Columbus, Ky. Dec the 28, 1862
Dear Wife, it is with pleasure that i take my pen in hand to let you
know i am well at presant and hope you the same all only i have the
mumps but not bad at all. we are in Bebalelom(?) of the South. we are
in a fort called fort Hallach. the 33 is here now also the 35th and the
111 Ill also some of the Regulars. there is about 2000 men here now and
i dont know but more. it is so warm here that we go in our shirt sleeves
the most of the time. preston Reed and Carl Gaston was here today and
they are well. We expect to fight here before long. we are 20 miles
from Cario Ill. i like this state so far. We have some great sites down
this way. i will tell you Cannon balls that i cant lift,
they are so big. Brig. Gen Fish is in command here now the boys is all
well now but one. tell William and Elisia to rite to me and you to. i
am a going to write to your father this afternoon. give my best
respects to all and write soon.
John A Loveless
ps Direct your letters to John A Loveless
Care of Capt Jenkins
via Cario Ill
Fort Halleck (Hallack as John spelled it) is located along the Mississippi River 26 miles south of Cairo, Illinois. You can see the google maps of the location at this link. In September of 1861, Gen. Ulysses S. Grant obtained Cairo, Ill and Paducah KY. When Grant tried to take the advantageous location of Columbus KY and Belmont, Missouri (on the other side of the Mississippi) he discovered that Confederate General Polk had already claimed the location in the summer of 1861 and named it Fort DeRussy. The Confederates fortified and armed this fort extensively and it became the most extensively fortified location in the United States at that time. During the summer of 1861, there were 19,000 men and 160 siege guns at the fort. After learning that Polk intended to bring more soldiers to the fort, Grant developed a plan during the spring of 1862. By March, 1862 Union forces occupied the fort and renamed it Fort Halleck. The location and fort were turned into a state park for Kentucky, the Columbus-Belmont State Park, in the summer of 1931. Many more details of the fort can be found on that site.

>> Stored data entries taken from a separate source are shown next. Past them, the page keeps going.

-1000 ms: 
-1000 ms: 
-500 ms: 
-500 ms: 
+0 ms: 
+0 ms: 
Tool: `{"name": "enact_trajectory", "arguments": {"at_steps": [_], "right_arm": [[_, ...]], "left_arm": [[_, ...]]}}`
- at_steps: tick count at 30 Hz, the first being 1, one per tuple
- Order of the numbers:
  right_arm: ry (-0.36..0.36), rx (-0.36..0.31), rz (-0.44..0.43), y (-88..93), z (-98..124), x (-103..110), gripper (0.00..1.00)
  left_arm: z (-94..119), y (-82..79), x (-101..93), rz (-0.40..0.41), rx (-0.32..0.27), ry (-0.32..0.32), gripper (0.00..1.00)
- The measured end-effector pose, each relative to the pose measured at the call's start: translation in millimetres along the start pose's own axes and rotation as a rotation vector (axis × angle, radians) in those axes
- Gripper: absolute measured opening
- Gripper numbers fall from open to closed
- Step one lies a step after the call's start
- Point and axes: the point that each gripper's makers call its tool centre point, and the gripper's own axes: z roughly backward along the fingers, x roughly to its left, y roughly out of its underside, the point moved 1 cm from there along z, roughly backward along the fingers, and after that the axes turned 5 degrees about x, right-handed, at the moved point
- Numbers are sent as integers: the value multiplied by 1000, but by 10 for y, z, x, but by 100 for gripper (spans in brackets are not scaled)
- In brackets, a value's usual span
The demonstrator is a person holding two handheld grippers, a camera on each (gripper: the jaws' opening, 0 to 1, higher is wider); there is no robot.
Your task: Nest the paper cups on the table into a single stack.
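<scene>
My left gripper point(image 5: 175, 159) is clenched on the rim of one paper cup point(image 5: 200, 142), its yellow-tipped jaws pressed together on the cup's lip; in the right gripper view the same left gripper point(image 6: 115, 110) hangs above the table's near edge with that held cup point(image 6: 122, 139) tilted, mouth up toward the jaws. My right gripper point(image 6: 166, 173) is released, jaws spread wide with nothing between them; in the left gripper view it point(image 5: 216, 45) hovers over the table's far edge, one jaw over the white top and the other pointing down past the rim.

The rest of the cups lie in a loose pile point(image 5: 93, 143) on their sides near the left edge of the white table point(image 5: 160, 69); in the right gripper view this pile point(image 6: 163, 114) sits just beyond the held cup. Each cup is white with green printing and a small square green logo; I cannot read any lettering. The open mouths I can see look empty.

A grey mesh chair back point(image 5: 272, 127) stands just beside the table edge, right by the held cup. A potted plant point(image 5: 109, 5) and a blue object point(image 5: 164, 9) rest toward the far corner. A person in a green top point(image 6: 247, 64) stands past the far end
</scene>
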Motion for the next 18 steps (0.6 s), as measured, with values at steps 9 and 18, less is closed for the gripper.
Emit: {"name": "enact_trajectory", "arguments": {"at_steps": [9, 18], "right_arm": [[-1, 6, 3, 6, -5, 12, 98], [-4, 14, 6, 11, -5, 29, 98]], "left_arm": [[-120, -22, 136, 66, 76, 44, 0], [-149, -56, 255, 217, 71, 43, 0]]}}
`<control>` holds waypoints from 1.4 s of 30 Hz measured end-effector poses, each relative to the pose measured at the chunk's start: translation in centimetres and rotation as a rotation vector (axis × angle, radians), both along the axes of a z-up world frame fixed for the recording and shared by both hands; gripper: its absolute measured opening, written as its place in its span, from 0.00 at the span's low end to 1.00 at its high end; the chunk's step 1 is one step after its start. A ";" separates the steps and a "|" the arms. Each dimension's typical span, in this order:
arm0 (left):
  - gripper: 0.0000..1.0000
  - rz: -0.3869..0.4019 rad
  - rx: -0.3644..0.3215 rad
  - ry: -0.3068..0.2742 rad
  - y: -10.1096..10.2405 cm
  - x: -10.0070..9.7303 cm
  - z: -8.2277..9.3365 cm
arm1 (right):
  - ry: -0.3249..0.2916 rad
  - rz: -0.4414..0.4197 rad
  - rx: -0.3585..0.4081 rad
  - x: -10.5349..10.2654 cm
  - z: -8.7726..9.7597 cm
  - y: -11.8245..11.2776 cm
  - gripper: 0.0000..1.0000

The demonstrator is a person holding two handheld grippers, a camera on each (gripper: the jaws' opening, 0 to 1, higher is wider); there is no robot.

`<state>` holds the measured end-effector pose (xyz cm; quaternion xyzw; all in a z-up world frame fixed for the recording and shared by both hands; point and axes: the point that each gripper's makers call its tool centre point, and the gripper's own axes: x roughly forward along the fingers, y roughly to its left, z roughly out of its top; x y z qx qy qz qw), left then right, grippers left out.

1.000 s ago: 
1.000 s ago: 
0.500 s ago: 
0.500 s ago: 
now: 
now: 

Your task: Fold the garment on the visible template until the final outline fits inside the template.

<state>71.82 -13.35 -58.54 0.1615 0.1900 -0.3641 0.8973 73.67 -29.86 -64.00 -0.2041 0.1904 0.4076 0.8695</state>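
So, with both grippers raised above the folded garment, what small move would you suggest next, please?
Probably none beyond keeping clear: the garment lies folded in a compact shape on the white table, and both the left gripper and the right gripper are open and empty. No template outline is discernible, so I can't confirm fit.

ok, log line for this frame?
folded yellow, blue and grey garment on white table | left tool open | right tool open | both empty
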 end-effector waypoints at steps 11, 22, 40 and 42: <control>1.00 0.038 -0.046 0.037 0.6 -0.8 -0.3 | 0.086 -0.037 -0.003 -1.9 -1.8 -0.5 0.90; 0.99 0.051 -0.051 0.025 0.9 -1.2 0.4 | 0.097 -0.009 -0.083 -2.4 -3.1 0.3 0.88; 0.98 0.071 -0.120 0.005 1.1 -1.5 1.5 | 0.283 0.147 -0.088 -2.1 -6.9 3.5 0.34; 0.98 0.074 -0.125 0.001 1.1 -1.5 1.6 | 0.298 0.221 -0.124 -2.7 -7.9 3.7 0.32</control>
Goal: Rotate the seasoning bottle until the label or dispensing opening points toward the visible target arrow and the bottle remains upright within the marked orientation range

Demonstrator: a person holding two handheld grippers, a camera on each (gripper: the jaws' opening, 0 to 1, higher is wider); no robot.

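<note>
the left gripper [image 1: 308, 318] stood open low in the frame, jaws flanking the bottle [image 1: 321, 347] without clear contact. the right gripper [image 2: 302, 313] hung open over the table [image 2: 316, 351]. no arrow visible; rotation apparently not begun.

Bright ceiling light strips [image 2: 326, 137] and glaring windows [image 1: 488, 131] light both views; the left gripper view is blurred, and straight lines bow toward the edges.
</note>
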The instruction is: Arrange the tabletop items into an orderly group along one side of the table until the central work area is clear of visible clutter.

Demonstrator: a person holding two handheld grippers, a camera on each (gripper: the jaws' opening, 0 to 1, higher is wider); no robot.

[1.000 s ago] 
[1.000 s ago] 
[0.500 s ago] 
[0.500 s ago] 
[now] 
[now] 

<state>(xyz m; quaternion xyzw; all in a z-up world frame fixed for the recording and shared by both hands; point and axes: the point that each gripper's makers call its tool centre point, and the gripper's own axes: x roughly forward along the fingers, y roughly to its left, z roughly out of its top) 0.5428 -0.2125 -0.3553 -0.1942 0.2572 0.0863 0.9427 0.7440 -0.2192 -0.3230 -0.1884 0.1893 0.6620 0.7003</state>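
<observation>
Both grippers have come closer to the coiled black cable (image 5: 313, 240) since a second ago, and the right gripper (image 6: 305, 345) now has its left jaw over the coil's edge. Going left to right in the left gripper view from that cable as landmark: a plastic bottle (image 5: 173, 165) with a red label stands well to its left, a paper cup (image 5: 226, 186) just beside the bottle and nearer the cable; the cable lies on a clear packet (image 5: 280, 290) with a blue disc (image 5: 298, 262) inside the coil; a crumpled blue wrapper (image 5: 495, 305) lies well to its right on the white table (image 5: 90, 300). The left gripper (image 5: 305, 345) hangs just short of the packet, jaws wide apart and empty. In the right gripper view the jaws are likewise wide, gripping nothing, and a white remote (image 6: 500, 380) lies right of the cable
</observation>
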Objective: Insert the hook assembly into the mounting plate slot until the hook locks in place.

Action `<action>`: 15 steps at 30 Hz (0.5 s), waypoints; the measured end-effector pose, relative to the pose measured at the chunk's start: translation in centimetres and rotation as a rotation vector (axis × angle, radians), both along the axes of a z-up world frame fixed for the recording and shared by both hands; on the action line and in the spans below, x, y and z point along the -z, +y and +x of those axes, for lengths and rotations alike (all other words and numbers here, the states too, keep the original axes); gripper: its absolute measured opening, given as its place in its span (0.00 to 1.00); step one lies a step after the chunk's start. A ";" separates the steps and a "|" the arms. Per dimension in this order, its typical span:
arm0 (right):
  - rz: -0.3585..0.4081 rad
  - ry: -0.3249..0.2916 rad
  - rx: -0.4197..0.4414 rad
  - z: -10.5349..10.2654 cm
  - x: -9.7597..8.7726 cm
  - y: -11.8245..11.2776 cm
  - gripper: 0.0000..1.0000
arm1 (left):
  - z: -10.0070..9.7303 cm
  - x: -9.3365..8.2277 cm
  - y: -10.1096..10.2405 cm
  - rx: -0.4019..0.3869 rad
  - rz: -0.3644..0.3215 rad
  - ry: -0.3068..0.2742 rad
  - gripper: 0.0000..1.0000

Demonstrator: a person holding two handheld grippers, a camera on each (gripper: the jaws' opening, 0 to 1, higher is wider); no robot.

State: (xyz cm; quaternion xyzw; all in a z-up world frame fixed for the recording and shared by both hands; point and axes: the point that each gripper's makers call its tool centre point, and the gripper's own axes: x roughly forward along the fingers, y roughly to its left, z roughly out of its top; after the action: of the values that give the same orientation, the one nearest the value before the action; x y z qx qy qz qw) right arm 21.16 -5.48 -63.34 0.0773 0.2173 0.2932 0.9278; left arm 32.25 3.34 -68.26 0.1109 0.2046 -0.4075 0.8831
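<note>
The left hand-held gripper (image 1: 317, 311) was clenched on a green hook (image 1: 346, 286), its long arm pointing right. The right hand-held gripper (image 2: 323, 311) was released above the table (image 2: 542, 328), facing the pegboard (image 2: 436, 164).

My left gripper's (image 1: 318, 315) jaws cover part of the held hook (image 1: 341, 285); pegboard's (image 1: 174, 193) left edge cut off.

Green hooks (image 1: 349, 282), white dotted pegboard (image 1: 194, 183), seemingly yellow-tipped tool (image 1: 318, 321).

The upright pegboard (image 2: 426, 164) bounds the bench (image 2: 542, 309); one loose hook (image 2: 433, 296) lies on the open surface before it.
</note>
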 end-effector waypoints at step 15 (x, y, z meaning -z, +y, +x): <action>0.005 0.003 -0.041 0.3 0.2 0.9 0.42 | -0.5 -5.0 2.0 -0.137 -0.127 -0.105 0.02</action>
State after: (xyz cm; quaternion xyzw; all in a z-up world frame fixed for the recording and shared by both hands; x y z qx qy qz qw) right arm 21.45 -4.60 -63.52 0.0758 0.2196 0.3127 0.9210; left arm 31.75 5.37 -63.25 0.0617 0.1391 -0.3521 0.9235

Brig. General Fisk (not Fish as in the letter) was in charge of the 33rd Missouri Infantry for the Union. (His picture is at the top of this post.) He was an abolitionist, leader in the temperance movement, and businessman who came west from New York to Michigan as part of the westward migration of the 1800’s. After the war, he also went on to open the first free schools for both black and white children in the southern US by working through the Bureau of Refugees, Freedmen and Abandoned Lands after being appointed assistant commissioner of the Freedmen’s Bureau for Kentucky and Tennessee. Fisk University, created in 1866, is a historically black college named in honor of General Fisk, who donated the Union Army barracks in Nashville, TN where classes were first held. He then went on to run for President of the United States for the Prohibition Party in 1888 – he came in third.